- **Problem requirements**
Whenever a line in the material below contains "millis", copy that line.

=-=-=

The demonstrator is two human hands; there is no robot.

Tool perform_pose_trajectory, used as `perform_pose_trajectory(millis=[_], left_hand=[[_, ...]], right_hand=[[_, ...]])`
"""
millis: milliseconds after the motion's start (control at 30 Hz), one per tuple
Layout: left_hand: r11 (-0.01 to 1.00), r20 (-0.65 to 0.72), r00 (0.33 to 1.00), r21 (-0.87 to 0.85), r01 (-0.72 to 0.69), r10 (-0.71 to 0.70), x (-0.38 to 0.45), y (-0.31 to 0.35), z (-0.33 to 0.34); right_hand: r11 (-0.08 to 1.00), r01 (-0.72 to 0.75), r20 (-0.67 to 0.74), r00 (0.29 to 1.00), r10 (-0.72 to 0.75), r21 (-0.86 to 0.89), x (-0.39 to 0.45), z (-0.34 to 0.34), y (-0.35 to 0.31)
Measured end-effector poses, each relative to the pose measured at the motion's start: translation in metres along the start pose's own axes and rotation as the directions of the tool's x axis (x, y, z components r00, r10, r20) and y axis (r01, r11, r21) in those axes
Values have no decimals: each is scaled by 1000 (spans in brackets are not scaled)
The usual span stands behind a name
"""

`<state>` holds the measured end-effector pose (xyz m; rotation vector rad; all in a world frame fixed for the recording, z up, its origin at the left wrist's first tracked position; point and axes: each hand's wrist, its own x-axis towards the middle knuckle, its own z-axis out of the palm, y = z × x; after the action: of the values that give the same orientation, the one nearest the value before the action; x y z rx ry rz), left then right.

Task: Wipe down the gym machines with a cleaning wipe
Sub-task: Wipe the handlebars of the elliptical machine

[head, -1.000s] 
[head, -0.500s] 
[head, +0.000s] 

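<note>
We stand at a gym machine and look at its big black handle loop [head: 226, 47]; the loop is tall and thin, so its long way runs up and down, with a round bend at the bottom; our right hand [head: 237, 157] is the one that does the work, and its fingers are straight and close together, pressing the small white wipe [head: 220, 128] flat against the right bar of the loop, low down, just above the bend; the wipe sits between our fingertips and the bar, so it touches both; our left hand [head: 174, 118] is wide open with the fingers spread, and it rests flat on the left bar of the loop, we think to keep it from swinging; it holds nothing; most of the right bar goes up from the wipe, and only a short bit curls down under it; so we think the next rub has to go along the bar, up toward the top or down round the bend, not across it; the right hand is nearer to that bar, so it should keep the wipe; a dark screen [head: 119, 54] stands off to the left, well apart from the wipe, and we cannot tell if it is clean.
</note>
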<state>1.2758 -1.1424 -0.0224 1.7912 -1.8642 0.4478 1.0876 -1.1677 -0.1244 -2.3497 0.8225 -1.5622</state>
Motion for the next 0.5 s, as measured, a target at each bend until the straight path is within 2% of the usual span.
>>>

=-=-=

- **Task solution**
Tool perform_pose_trajectory, used as `perform_pose_trajectory(millis=[_], left_hand=[[_, ...]], right_hand=[[_, ...]])`
millis: milliseconds after the motion's start (control at 30 Hz), one per tuple

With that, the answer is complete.